Adapun pada guru kedua, saya menyebutnya sebagai orang yang digerakkan oleh motivasi intrinsik. Meski tanpa iming-iming yang terlihat, dia tetap akan termotivasi untuk berkarya.

Karena letupan semangatnya justru datang dari dalam dirinya sendiri. Panggilan hidupnya, keinginannya untuk mengaktualisasikan diri, serta passion-nya dalam menjaga sebuah hubungan antarmanusia yang menggerakkan dirinya.

Itu sebabnya orang-orang seperti ini meski kadangkala menerima reward materi yang tampak tidak sebanding, tetapi mereka tetap bisa termotivasi untuk berkarya.

Berdasarkan pengalaman, saya menjumpai bahwa orang-orang jenis kedua inilah yang pada akhirnya berhasil menduduki puncak (meski ada juga beberapa orang jenis pertama yang bisa berada di puncak, tetapi langka!).

Saya juga sudah berjumpa dengan ornga- orang sukses yang memiliki latar belakang minus tetapi berkat motivasi intrinsiknya, mereka bisa survive dan bahkan meraup kesuksesan.

Melihat fenomena ini, saya menyebut kedua situasi ini seperti gunung es (iceberg). Jika Anda mempelajari bentuk gunung es, Anda akan mengetahui bahwa gunung es memiliki dua bagian, yaitu bagian yang tampak di atas permukaan laut dan bagian yang tersembunyi di bawah laut.

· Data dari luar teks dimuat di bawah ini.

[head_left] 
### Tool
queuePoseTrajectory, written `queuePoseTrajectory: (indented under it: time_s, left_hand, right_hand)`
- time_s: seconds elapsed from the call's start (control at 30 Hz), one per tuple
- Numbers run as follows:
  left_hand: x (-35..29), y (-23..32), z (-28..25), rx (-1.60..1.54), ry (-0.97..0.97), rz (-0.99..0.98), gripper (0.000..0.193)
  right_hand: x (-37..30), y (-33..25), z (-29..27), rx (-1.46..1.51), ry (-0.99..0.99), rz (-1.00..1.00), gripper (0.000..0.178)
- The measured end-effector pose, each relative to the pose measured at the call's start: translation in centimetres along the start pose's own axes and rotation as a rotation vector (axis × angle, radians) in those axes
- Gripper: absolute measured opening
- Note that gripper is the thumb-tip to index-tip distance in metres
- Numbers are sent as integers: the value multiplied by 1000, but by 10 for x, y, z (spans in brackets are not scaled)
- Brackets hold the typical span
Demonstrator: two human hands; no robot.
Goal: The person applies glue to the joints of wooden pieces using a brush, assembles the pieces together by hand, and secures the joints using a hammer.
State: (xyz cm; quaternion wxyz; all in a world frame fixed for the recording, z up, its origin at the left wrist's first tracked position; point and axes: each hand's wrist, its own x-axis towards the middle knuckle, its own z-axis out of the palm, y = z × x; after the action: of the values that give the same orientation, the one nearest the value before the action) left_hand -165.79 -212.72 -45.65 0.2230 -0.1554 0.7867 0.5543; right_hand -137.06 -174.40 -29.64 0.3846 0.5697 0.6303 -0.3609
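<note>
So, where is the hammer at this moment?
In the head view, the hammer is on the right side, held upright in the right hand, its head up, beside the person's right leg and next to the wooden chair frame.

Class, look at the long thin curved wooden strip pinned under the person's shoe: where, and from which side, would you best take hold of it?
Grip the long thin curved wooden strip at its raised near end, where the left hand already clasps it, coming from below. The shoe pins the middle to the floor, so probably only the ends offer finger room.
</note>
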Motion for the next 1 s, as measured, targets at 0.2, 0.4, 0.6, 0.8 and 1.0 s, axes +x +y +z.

Biasanya bagian di bawah laut yang tersembunyi tersebut justru lebih besar dan lebih kokoh. Jika motivasi ekstrinsik diibaratkan dengan bagian gunung es yang muncul di permukaan, motivasi intrinsik bisa diibaratkan seperti bagian gunung es yang tersembunyi, tak kelihatan, berada di bawah laut, tetapi justru memiliki kekuatan dan ukuran yang berlipat-lipat ketimbang bagian yang ada di atas permukaan.

Sebagai seorang pemimpin pun kita harus menyadari fenomena motivasi gunung es ini. Jika bawahan kita hanya bergerak berdasarkan motivasi ekstrinsik, kita harus selalu mengeluarkan tenaga ekstra untuk menggenjot semangat dan produktivitas mereka. Kita juga harus selalu was-was menghadapi sikap mereka yang kurang kooperatif dan siap meninggalkan kita kapan pun.